12. the method according to claim 10, wherein said determining whether the content of the picture to be encoded changes from its reference picture based on the current reference relationship comprises:

13. The method according to claim 1, wherein after determining the frame type of the image to be encoded as an I-frame, the method further comprises:

14. the method of claim 1, wherein the first statistical model value and the second statistical model value each comprise: at least one of an average bit number, a total bit number, a maximum peak signal-to-noise ratio, a minimum peak signal-to-noise ratio, an average peak signal-to-noise ratio, a maximum structure similarity value, a minimum structure similarity value, an average structure similarity value, a maximum sum of squared residuals of data blocks of a preset size, a sum of squared residuals of the data blocks of the preset size, or a sum of squared residuals of the data blocks of the preset size.

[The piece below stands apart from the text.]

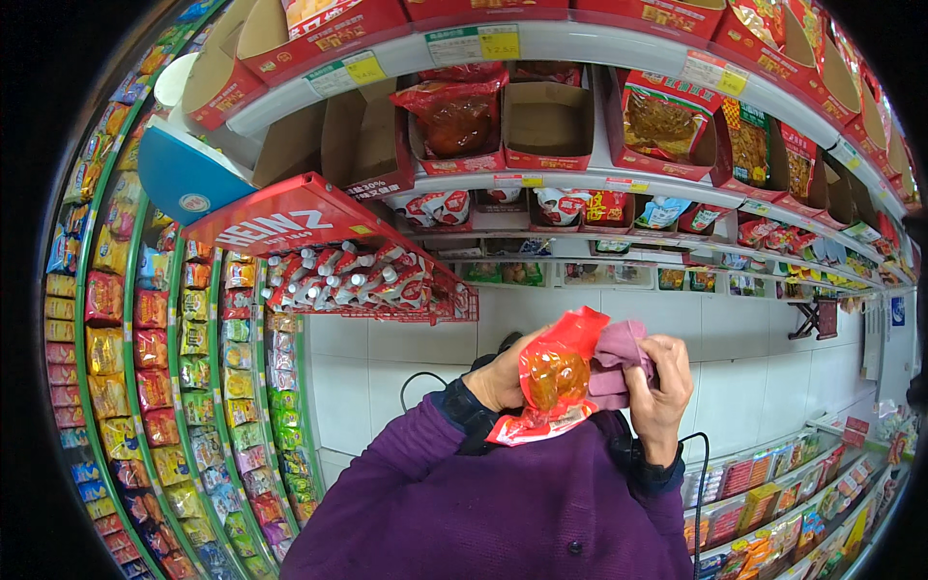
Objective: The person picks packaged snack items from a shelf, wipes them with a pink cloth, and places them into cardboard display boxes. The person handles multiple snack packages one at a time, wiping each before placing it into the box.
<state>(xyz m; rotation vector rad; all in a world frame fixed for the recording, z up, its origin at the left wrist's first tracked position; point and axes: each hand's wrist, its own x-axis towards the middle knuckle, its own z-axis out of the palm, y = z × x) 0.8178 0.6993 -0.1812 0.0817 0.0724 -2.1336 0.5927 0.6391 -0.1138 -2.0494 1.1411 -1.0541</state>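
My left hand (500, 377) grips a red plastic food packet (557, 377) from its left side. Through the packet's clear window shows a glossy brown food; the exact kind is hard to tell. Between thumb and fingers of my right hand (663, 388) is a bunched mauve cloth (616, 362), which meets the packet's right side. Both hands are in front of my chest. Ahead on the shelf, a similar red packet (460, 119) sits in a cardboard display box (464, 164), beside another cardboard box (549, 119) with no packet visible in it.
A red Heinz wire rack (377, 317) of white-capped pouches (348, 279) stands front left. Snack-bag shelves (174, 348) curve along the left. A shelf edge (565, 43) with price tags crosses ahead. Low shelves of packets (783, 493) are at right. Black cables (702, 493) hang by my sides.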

15. A frame type decision device applied to an encoder, the device comprising:

16. The apparatus of claim 15, wherein the determining module comprises:

17. The apparatus of claim 15, further comprising:

A second determining module, configured to determine whether a scene change occurs between images in a target image set, where the target image set is composed of a first preset number of frame images including the image to be encoded, and an encoding sequence of the first preset number of frame images is continuous;

18. the apparatus of claim 17, wherein the second determining module is specifically configured to:

19. The apparatus of claim 18, wherein the first target image is: a third preset number of frame images in the image group where the image to be coded is located currently, wherein the third preset number of frame images are contained in the second preset number of frame images;

The second determining module includes:

20. The apparatus of claim 18, wherein the first target image is: a fourth preset number of frame images in the image group where the image to be coded is located, wherein the fourth preset number of frame images are located in the second preset number of frame images;

the second determining module includes:

21. The apparatus of claim 17, wherein the second determining module is specifically configured to:

22. The apparatus of claim 21, wherein the second determining module comprises:

23. the apparatus of claim 21, wherein the second determining module comprises:

24. The apparatus of claim 17, wherein the second determining module is specifically configured to:

25. The apparatus of claim 24, wherein the second determining module comprises:

26. the apparatus of claim 24, wherein the second determining module comprises:

27. The apparatus of claim 15, further comprising:

28. The apparatus of claim 15, wherein the first statistical model value and the second statistical model value each comprise: at least one of an average bit number, a total bit number, a maximum peak signal-to-noise ratio, a minimum peak signal-to-noise ratio, an average peak signal-to-noise ratio, a maximum structure similarity value, a minimum structure similarity value, an average structure similarity value, a maximum sum of squared residuals of data blocks of a preset size, a sum of squared residuals of the data blocks of the preset size, or a sum of squared residuals of the data blocks of the preset size.